Leading analyst Jamie Rollo at Morgan Stanley says he expects Q3 LfL sales growth of 1.5-2.5% from JD Wetherspoon, in line with trading in the first six weeks of the quarter, and will be looking for an update on its plans to triple breakfast and coffee sales over the coming 18 months.

Rollo said: “JD Wetherspoon will announce its Q3 trading update on 6th May. We expect the company to report LfL sales growth of 1.5-2.5%, a little slower than the 2.7% seen in Q2 and similar to the first 6 weeks of the quarter (1.6%). EBIT margins remain depressed and, with weak LfL sales growth, we do not see any significant turnaround in margins in the near term.

The recent Coffer Peach tracker (to which JDW does not contribute) also shows a weak trading environment, with UK Pub & Restaurant LfL sales down 0.3% in March, despite strong UK economic data; please see our note for more details.

“We continue to see Wetherspoon as a well run operator, benefiting from strong trading trends and a rollout of new pubs. If the shares drop significantly, or management demonstrates that it can manage a flat or rising EBIT margin, we would become more positive on the investment case.

“However, trading on 13.8x calendarised 2015e P/E, the valuation is at the higher end of its range in recent years as well as at the top end of the peer group, and we remain Underweight.

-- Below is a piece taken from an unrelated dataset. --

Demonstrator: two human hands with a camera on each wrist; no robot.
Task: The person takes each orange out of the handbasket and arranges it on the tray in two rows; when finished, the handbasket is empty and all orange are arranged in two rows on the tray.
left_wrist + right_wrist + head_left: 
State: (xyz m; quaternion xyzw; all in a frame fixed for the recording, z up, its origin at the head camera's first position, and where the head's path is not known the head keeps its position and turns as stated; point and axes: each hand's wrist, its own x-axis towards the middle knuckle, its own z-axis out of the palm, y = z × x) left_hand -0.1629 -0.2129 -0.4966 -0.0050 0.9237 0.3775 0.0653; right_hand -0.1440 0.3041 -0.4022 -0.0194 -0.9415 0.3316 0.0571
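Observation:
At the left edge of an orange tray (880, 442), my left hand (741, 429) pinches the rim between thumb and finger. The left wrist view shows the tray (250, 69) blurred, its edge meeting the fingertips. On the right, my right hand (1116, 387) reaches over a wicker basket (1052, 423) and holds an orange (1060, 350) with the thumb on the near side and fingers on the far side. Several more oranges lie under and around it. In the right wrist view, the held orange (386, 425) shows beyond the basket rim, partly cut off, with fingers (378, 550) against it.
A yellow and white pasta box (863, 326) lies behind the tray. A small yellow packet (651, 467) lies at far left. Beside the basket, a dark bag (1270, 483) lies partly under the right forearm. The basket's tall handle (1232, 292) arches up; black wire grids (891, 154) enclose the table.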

“H1 LfL sales growth declined to 4.5%, with a deterioration to 2.7% in Q2. Current trading reported at its interim results declined further, with only 1.6% LfL sales growth in the first 6 weeks of the quarter. The company said this was due to the tax disparity between supermarkets and pubs and is looking to roll out several drink and breakfast campaigns to combat pricing pressure from supermarkets.

“It plans to triple breakfast and coffee sales over the coming 18 months, which could drive material LfL growth, but would also lead to additional marketing and labour costs. We will be looking for an update here at the results. We expect weak trends to continue in Q3 and forecast LfL sales of 1.5%-2.5%.

“Comps remain tough in Q3, with 6.2% in the same quarter last year, but ease in Q4. For the full year, we expect 3.5% LFL sales, meaning that the company needs to achieve 2.5% LfL sales in H2 to hit our forecasts.

“H1 saw a decline in EBIT margins of 75bps to 7.4%, with Q2 margins down 90bps to 7.1%, below FY guidance of 7.2-7.8%. The company gave no guidance on current margins in its interim statement, but we expect similar trends to continue in Q3 with operating margins remaining under pressure.

Management previously said that it might revise its margin guidance downwards if there were no improvement in sales growth, as it continues its strategy to focus on sales rather than margin. We estimate a 7.3% margin in the year, and every 10bps is worth £1.5m to EBIT or 2% to PBT.

“Wetherspoon opened 12 new pubs in H1 (2 in Q1 and 10 in Q2), and at its interim statement reduced its full-year guidance to 30 pubs, the low end of its initial 30-40 guidance. We assume 30 new pubs this year, accelerating to around 35 per year from 2016.

“For the full year, we forecast £111m EBIT and £78m PBT, broadly in line with consensus at £112m and £77m. We assume +3.5% LfL sales and a 7.3% EBIT margin for the full year, so the company would need 2.5% and 7.3% in H2, respectively, in order to hit our forecasts (or –7% YoY EBIT in H2 vs -1% in H1). We recently reduced our price target to 740p to reflect the accelerated margin pressure and weak sales growth (note).”